True to the album’s title, there’s a mythic atmosphere to this grand narrative, but combined with a visceral magnetism. And I found this translation of the lyrics: “Lie down among those who breathe no more, where forefathers forever slumber heavy. When the minds of the forest fall peacefully deep into winter hibernation, old gods’ voices are heard that slowly cradle you to sleep.”
Ödhin is set for release on January 15th by Nordvis.
For the next song, I’m taking more of a sharp turn from what has come before, in part because Gravfraktal are a death metal band — albeit one with a very sinister, warlock quality — but for other reasons you’ll discover.
“Carnage Into Dimensional Oblivion” does itself have a sweeping, immersive quality at first, which links it to the preceding songs in this collection. However, even then, and especially later, there’s a feeling of wildness and chaos in the song, more of a twisted, demented quality to the mutating riffs, which have a piercing and perilous quality. The song also includes big heavy metal chords to go along with the crazed, yowling and mewling riffs, the rapidly shifting drum rhythms, and the vicious howls. The pacing of the song hurtles and stalks, bounces off the walls and turns somersaults, and the soloing spirals and screams just before the song rockets into a glorious, adrenaline-fueled finale.

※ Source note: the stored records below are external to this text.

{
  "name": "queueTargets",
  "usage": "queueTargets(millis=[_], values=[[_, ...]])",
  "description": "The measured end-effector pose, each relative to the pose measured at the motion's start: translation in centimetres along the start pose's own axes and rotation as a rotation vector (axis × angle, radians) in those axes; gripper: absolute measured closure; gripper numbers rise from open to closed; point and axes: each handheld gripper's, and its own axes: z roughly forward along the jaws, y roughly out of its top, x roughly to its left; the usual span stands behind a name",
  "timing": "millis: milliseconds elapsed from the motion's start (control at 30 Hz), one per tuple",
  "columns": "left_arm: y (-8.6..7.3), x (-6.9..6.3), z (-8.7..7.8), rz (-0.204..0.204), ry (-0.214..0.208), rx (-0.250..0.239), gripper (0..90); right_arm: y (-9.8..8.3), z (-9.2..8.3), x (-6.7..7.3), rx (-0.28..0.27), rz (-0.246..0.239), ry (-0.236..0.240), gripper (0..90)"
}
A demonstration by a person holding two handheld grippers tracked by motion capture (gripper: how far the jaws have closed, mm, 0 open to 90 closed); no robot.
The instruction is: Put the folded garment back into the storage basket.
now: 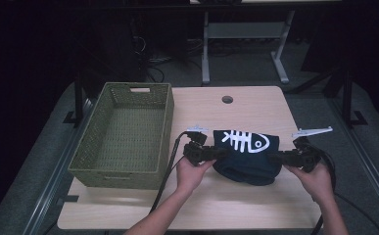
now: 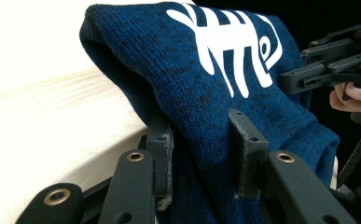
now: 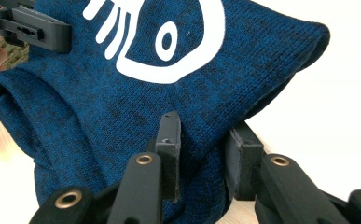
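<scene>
- High view shows a dark blue knitted garment with a white fish-skeleton print [image 1: 246, 152] held up between the two tools, just to the right of the olive-green woven rectangular basket [image 1: 126, 134] that stands on the left part of the pale wooden bench [image 1: 255, 105].
- Left hand-held gripper [image 1: 217, 152] is clamped on the garment's left edge; in the left gripper view its black pads [image 2: 162, 156] press a bunched fold of the knit [image 2: 201, 93] between them.
- Right hand-held gripper [image 1: 276, 158] is clamped on the opposite edge; the right gripper view shows its pads [image 3: 170, 144] pinching a thick gather of the same cloth [image 3: 122, 107].
- Relative to the basket, the garment hangs at about rim height, beside its right wall and apart from it, with nothing between the two.
- By my judgement the knit is soft, light and limp: its middle sags below the two grip points and the lower folds droop toward the bench.
- It looks thick and slightly fuzzy, so it should not slide easily out of the pads, and it is not fragile.
- Because it has no stiffness, one grip alone would let it collapse into a bundle; two holds on opposite edges, as now, keep it spread.
- Best places to take hold are doubled folds near the side edges, where several layers give the pads something to bite.
- Loose lower folds could, I judge, catch on the basket's rim if carried across too low.
</scene>
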Motion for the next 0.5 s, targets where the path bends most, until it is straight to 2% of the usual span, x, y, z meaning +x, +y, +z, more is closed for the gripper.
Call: queueTargets(millis=[167,500], values=[[0.3,-0.3,-0.7,0.026,0.007,-0.004,65.5,0.4,-0.5,0.7,-0.014,-0.005,0.001,69.9],[1.2,-0.3,-2.1,0.016,-0.008,-0.016,65.4,1.3,-1.0,1.8,-0.032,-0.021,0.007,69.9]])
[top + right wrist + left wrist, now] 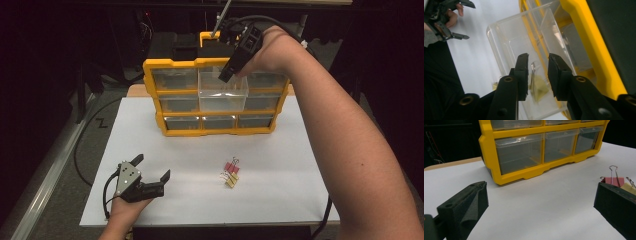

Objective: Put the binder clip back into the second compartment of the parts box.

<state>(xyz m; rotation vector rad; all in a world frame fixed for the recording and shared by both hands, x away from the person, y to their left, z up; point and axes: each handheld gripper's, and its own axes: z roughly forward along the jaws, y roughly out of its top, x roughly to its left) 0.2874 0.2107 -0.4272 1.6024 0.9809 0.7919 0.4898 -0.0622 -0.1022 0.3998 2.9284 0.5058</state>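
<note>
Resting low at the near left, the left tongs (150, 176) gape wide and empty on the table (280, 200). Two binder clips (230, 174) lie to their right. Farther back, the right tongs (538, 72) stand slightly parted above the pulled-out clear drawer (223, 93), a yellow clip (537, 86) lying loose directly below them.

High view looking forward and down from above near table edge, taking in whole white table sheet (280, 200) and yellow plastic organiser with 9 clear drawers (175, 63).

Left gripper view sitting low over sheet, facing organiser's bottom drawer row (531, 170) from near, catching red and yellow binder clips (615, 181) at right; clips (231, 174) showing in high view too.

Right gripper view looking steeply down, very close, into pulled-out clear plastic drawer (509, 47); same drawer (223, 92) showing in high view.
</note>
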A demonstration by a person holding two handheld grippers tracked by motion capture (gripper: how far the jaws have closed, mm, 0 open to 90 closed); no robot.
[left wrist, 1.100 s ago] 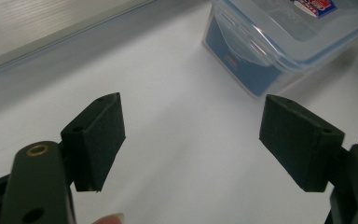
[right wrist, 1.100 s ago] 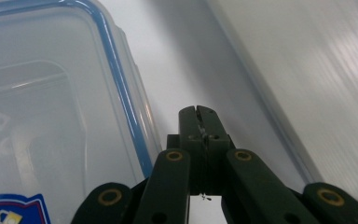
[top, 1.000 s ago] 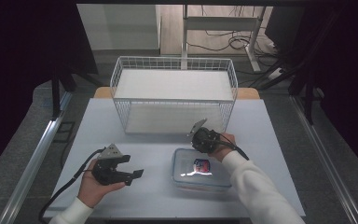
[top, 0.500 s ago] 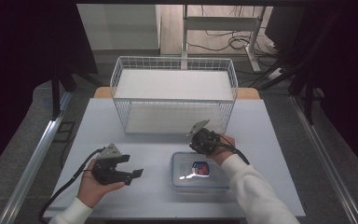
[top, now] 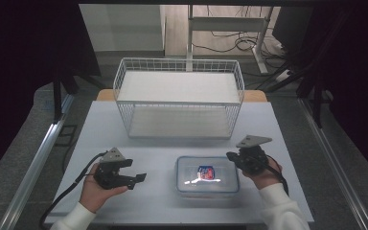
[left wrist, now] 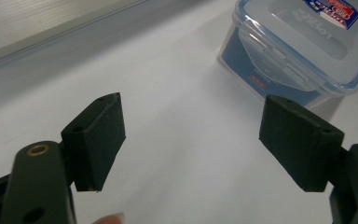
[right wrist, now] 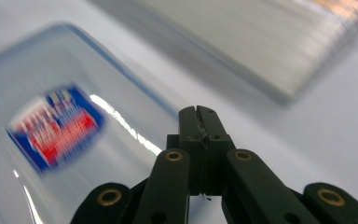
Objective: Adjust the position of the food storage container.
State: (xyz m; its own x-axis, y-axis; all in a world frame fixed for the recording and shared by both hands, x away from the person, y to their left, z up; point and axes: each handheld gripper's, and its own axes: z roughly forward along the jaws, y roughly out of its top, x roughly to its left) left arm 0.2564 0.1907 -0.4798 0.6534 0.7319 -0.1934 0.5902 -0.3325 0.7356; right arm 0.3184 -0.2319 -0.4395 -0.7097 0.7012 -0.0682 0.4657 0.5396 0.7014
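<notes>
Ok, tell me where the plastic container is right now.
In the high view the plastic container sits near the table's front edge, between the left gripper and right gripper, in front of the wire basket.

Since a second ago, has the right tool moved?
Yes. The right tool has shifted rightward, from over the container to beside its right edge.

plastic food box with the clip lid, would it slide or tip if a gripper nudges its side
The box is low, wide and flat on the smooth white table, so it probably slides rather than tips. Its hard, glossy lid and walls look rigid but slippery. It seems empty, so likely light.
</notes>
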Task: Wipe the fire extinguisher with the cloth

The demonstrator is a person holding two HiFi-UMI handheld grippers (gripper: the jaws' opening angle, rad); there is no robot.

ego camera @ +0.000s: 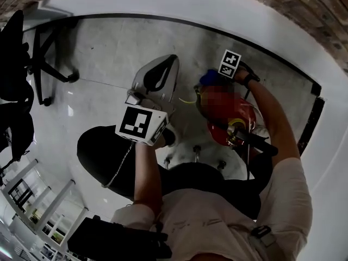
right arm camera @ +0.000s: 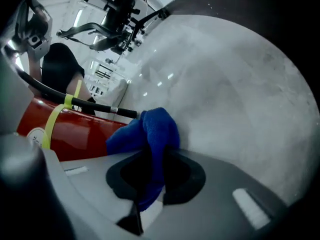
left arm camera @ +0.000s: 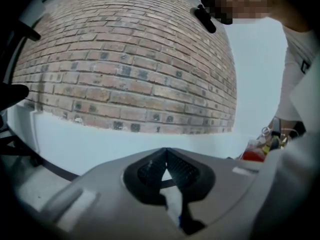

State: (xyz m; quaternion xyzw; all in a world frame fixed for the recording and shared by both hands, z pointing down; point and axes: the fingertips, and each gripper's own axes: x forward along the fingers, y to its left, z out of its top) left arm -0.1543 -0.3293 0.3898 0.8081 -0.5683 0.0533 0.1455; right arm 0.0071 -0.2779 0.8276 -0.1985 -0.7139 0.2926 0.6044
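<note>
Here, from the head view, the person bends over a grey floor (ego camera: 109, 53) beside a white wall (ego camera: 179, 4). The red fire extinguisher (ego camera: 224, 113) is low on the right, its valve end and black hose (ego camera: 255, 141) nearest the person. The right gripper (ego camera: 217, 74) reaches to the body's far end with a blue cloth (ego camera: 207, 78) bunched at its tip, right up against the red shell. The left gripper (ego camera: 163, 72) hangs in the air to the left, apart from the extinguisher, its marker cube (ego camera: 141, 125) facing up. A black office chair (ego camera: 22, 64) stands off at the far left.

In the left gripper view, the two dark pads meet at their tips with nothing between them, so that gripper is closed and empty. Beyond it is a brick wall (left arm camera: 130, 69) over a white band, and a sliver of the extinguisher shows at the right edge.

In the right gripper view, the jaws are clamped on the cloth, which bulges out past the tips beside the red cylinder. A yellow strap (right arm camera: 52, 121) loops round the body, and the hose runs across above it.
</note>
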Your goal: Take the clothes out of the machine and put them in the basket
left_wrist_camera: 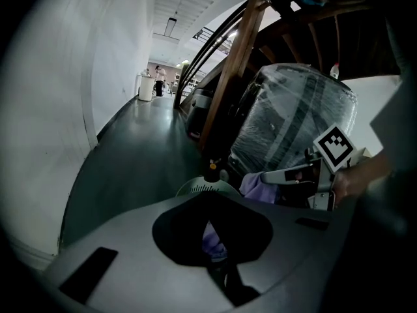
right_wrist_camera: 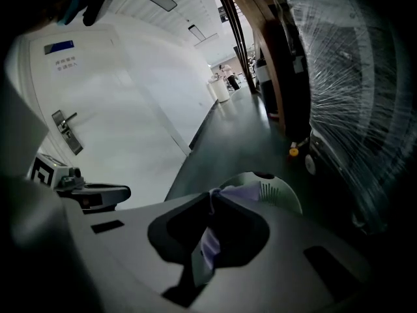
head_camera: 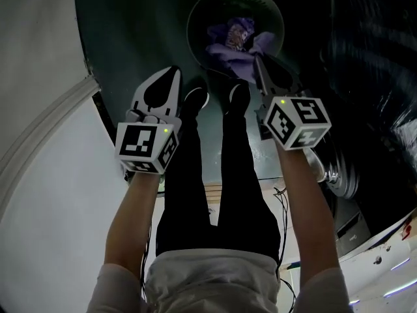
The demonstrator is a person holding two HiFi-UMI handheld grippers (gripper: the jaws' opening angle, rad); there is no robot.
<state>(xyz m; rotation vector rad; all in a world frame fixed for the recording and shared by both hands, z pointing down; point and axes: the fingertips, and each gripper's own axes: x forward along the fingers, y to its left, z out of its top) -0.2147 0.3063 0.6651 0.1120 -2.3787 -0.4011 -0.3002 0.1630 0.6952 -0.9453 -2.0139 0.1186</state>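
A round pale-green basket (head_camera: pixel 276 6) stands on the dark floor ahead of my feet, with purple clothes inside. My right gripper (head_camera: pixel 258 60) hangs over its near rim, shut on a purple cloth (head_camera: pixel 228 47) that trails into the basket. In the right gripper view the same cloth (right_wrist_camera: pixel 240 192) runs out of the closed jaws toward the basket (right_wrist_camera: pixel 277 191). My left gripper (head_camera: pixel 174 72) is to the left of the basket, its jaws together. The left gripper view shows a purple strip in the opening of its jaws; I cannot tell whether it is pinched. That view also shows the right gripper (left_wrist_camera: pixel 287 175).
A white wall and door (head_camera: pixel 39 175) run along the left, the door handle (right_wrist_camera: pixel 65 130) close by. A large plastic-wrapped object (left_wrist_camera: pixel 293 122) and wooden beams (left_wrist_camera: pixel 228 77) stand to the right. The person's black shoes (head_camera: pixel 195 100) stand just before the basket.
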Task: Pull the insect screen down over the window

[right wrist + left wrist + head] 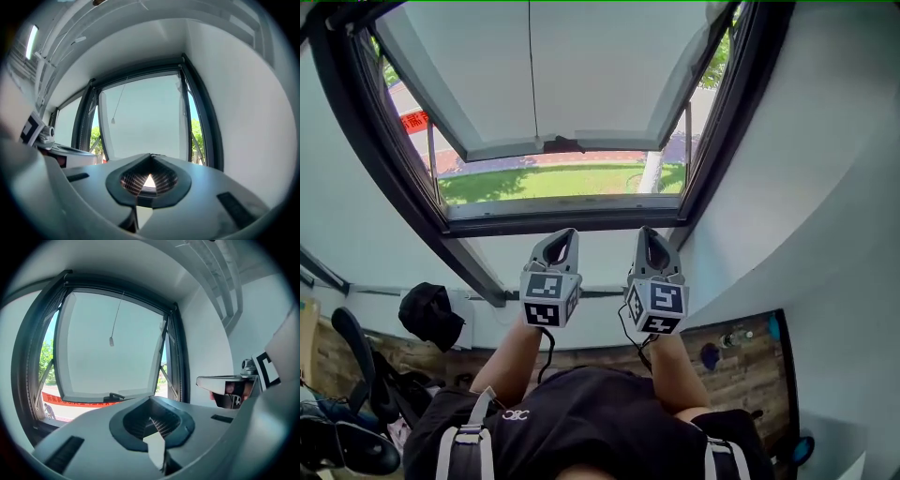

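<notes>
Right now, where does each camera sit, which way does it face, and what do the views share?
Head view: on the head, facing the window; shows arms, torso, left tongs, right tongs.
Left gripper view: on left tongs, facing the window; own shut jaws, right tongs.
Right gripper view: on right tongs, facing the window; own shut jaws, left tongs.
All share: window, cord.

I had open air between both claws and the dark window frame. The left claw and the right claw sat just beside each other, with little room between them. The white wall hemmed in the right side. A thin cord hung mid-window before the pale panel.
</notes>
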`<act>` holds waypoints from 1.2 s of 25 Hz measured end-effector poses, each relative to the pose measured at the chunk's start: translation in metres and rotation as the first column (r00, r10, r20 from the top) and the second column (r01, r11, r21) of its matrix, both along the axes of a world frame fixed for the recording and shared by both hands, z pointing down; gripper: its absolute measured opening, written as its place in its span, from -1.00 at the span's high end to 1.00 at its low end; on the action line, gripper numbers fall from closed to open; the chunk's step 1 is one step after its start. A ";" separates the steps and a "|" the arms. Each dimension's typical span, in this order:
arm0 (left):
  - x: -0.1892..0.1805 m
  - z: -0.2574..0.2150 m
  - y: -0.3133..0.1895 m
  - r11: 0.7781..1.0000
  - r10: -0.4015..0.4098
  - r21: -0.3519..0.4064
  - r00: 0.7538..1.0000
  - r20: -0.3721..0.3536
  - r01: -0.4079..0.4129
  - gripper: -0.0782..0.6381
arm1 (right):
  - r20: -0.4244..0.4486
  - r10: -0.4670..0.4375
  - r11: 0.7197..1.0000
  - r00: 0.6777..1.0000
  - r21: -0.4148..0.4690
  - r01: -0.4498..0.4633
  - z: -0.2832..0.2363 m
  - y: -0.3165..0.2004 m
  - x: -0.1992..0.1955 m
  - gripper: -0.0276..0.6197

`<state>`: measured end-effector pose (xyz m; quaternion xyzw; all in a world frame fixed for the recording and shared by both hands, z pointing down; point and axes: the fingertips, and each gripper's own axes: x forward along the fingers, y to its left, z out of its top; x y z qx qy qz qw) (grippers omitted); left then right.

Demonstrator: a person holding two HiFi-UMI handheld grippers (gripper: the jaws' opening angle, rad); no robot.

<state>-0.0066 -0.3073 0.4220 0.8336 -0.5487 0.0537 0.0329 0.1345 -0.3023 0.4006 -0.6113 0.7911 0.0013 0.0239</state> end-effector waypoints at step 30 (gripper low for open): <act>-0.132 -0.021 -0.056 0.965 -0.261 0.213 0.565 0.782 0.152 0.47 | -0.838 -0.058 0.976 0.543 0.067 0.208 -0.036 -0.112 -0.012 0.65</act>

“Carnage Into Dimensional Oblivion” comes from this Swedish band’s debut EP, Unhallowed Death Triumph. Though you may not be very familiar with this group, their line-up includes members of Sacramentum, Pagan Rites, Deathwitch, Swordmaster, Runemagick, Bestial Mockery, The Funeral Orchestra, Kill, Saltas, Diabolicum, Church Bizarre, Heavydeath, Karnarium, and Cerekloth. (Whew!)
The EP was released by Iron Bonehead on December 4th, and the whole thing is now available for streaming, though I haven’t yet made my way past the song I just wrote about, which I’ve had on repeat as I write this.
To conclude, I’m taking an even bigger turn — into gorilla black metal. Not guerrilla (though it is sort of that too), but gorilla.
No fucks were given in the making of this Portland black/death band’s debut EP, Return to Primate (Am Monke). It’s purposefully rough and raw, the songs are short and bestially assaulting, and the general attitude is brutish. The sharp clatter and smash of the drums and cymbals leap out of the speakers with piercing vividness, but the riffing is dense, down-tuned, dirty, and mauling, and the vocals are a rabid, echoing roar.
Monke pick their moments to shift rhythmic gears and get punk-y, and throw in some slashing chords, but in the main, this is red-eyed mayhem and murder — primitive, putrid, and punishing. Sometimes that’s what you need.
And thus, as I bid you adieu, I leave you with the mantra of Monke: “Never forget: Apes Strong Together”.
(My Serbian friend Miloš linked me to this, though he often sends me things he himself isn’t recommending, though he thinks I might like it. He called this one correctly.)